Magic Millions Classic placegetter Hightail begins his three-year-old season in Melbourne and his co-trainer Peter Snowden is confident the well-travelled gelding is forward enough to make an impression in the Listed McKenzie Stakes.
Hightail raced in three states as a juvenile, winning two of his first three starts in NSW before running a close third in the $2 million Magic Millions Classic at the Gold Coast .
His seven-run juvenile season culminated in a second to Prince Of Sussex in the $1 million The Showdown at Caulfield on April 27 and Snowden, who trains at Randwick with his son Paul, has decided Melbourne is the right place to kick off the gelding's latest campaign in Saturday's McKenzie Stakes (1200m) at The Valley.
"There's some Listed and Group races coming up there in the next three or four weeks and he is quite forward," Snowden said.

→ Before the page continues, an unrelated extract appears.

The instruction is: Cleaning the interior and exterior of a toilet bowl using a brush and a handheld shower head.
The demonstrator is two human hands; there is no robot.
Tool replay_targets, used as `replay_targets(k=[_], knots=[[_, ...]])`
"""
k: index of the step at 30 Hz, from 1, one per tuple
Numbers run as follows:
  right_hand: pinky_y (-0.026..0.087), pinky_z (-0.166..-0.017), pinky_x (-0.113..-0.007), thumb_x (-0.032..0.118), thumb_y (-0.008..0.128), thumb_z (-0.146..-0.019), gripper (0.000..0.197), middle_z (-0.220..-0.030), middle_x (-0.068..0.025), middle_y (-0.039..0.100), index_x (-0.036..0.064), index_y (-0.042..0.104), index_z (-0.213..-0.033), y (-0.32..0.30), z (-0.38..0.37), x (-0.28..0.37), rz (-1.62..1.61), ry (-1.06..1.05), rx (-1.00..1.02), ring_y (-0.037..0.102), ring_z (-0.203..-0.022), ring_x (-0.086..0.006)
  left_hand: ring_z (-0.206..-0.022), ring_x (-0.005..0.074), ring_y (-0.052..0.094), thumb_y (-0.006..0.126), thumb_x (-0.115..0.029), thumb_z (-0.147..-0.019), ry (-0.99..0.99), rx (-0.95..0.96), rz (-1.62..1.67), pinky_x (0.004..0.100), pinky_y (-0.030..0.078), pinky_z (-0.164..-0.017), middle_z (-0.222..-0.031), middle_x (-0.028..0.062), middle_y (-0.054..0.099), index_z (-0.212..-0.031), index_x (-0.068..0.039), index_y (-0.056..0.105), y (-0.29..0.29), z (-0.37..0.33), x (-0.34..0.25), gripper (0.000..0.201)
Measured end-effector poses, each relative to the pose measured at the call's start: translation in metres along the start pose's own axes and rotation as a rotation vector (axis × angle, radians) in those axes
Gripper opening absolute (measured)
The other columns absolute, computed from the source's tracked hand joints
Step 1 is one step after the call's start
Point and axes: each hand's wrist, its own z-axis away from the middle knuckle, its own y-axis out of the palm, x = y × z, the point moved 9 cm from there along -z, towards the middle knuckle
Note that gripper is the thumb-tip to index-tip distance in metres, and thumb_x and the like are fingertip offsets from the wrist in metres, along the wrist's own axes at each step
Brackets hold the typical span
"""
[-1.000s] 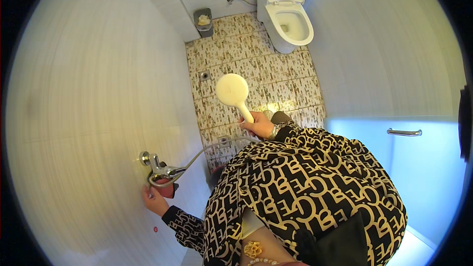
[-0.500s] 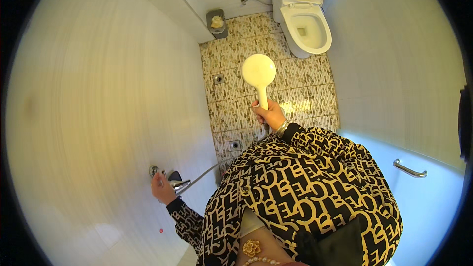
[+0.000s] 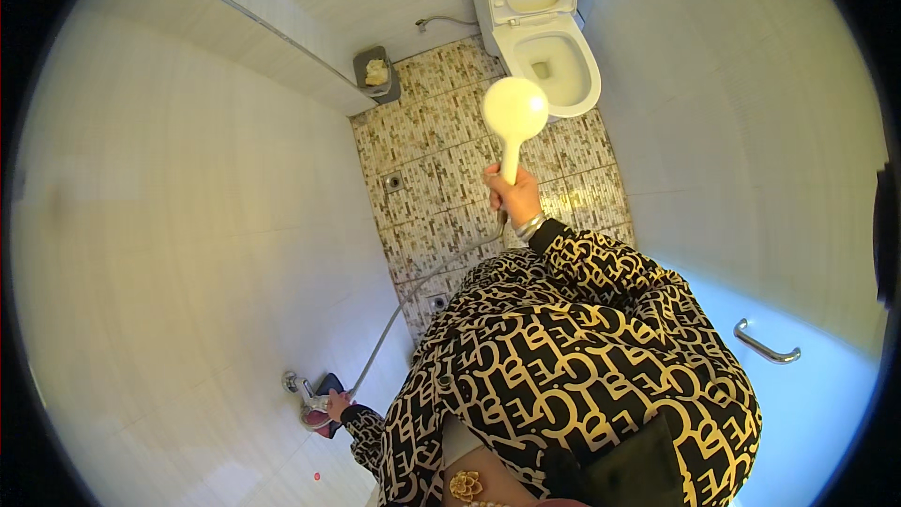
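A white handheld shower head (image 3: pixel 514 117) is held up by its handle in my right hand (image 3: pixel 516 195), its fingers closed round the grip. From the bottom of the handle a metal hose (image 3: pixel 387 327) runs down to a chrome faucet (image 3: pixel 308 396) on the left wall. My left hand (image 3: pixel 338 404) is at that faucet, fingers closed at its lever, which they mostly cover. Behind the faucet is a dark object with a reddish part (image 3: pixel 328 385), only partly visible.
Ahead stands a white toilet (image 3: pixel 554 66) with its lid raised. A grey waste bin (image 3: pixel 383 84) sits by the far left wall corner. Patterned tiles (image 3: pixel 441 169) cover the floor, with a drain (image 3: pixel 392 182) in them. On the right is a metal handle (image 3: pixel 765 345).
My left hand has moved down from the wall end of the faucet to its lever. My right hand has raised the shower head slightly away from me, and more hose shows. The view has shifted.
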Motion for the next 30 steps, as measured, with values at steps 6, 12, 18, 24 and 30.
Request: replay_targets(k=[6, 12, 18, 24, 30], knots=[[0.038, -0.041, -0.026, 0.004, 0.057, -0.082, 0.007, -0.058, -0.0021, 0.049, 0.0027, 0.055, -0.088, -0.061, -0.025, 0.059, -0.119, -0.124, -0.234, 0.044, -0.043, -0.0108, -0.073, 0.0259, 0.063, 0.059, -0.033, -0.083, -0.091, 0.081, -0.008, 0.0402, 0.051, -0.053, -0.09, 0.0112, 0.063, -0.099, -0.004, 0.054, 0.02, 0.012, -0.005, 0.033], [0.037, -0.042, -0.027, 0.004, 0.059, -0.08, 0.011, -0.058, -0.0019, 0.045, 0.0035, 0.054, -0.09, -0.104, -0.016, 0.08, -0.14, -0.197, -0.354, 0.041, -0.043, -0.012, -0.076, 0.027, 0.062, 0.059, -0.033, -0.084, -0.128, 0.169, 0.042, 0.041, 0.051, -0.055, -0.093, 0.0113, 0.062, -0.1, -0.005, 0.053, 0.053, 0.023, -0.038, 0.033], [0.037, -0.041, -0.027, 0.003, 0.059, -0.08, 0.008, -0.057, -0.0022, 0.046, 0.0029, 0.055, -0.087, -0.137, -0.003, 0.08, -0.114, -0.209, -0.424, 0.041, -0.042, -0.0116, -0.079, 0.0281, 0.062, 0.058, -0.033, -0.084, -0.184, 0.239, 0.09, 0.0417, 0.051, -0.057, -0.096, 0.0115, 0.061, -0.102, -0.005, 0.052, 0.077, 0.038, -0.051, 0.033], [0.037, -0.041, -0.028, 0.001, 0.059, -0.08, 0.008, -0.056, -0.0031, 0.047, 0.0018, 0.055, -0.087, -0.144, -0.006, 0.092, -0.15, -0.221, -0.442, 0.041, -0.042, -0.0121, -0.082, 0.0292, 0.061, 0.057, -0.032, -0.085, -0.251, 0.284, 0.135, 0.0424, 0.051, -0.059, -0.099, 0.0117, 0.06, -0.103, -0.005, 0.052, 0.087, 0.054, -0.053, 0.033], [0.038, -0.042, -0.028, 0.002, 0.059, -0.08, 0.007, -0.057, -0.003, 0.047, 0.0024, 0.055, -0.086, -0.131, -0.021, 0.096, -0.139, -0.209, -0.365, 0.042, -0.042, -0.0123, -0.085, 0.0303, 0.061, 0.057, -0.032, -0.085, -0.345, 0.323, 0.211, 0.0431, 0.051, -0.061, -0.102, 0.0118, 0.059, -0.105, -0.005, 0.051, 0.11, 0.069, -0.027, 0.034]])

"He just might be Johnny on the spot and be able to pick something up down there."
Hightail is the 3.40 favourite to claim his first stakes win and has indicated he is on target for Saturday, performing well in two Sydney barrier trials including winning his latest by 5-1/2-lengths on August 12.
"He held his form right through until the very last run he had as a two-year-old, so he did a great job," Snowden said.
"Certainly on his trials and his work he seems to have come back just as good.
"Both his trials have been quite good and he went and worked there on Tuesday morning to have a look at The Valley.
"I would have liked him to have drawn a bit better than barrier nine but he's well in himself and he's forward enough to run well."
Hightail's early season performances will shape his spring.
"We'd like to think he's a Guineas horse. We'll find out in the lead-ups and just see where he gets to," Snowden said.
Dual stakes placed filly Talented will be out to bounce back from a disappointing first-up showing when she runs in Saturday's 1200m race for three-year-old fillies.
Talented was unplaced against older horses in a benchmark race at Flemington first-up, with Snowden believing a heavy track and a lack of clear galloping room were factors.
"She's a much better filly than that," he said.
"Her work has been good since and on a better surface on Saturday I'd like to think she will run better."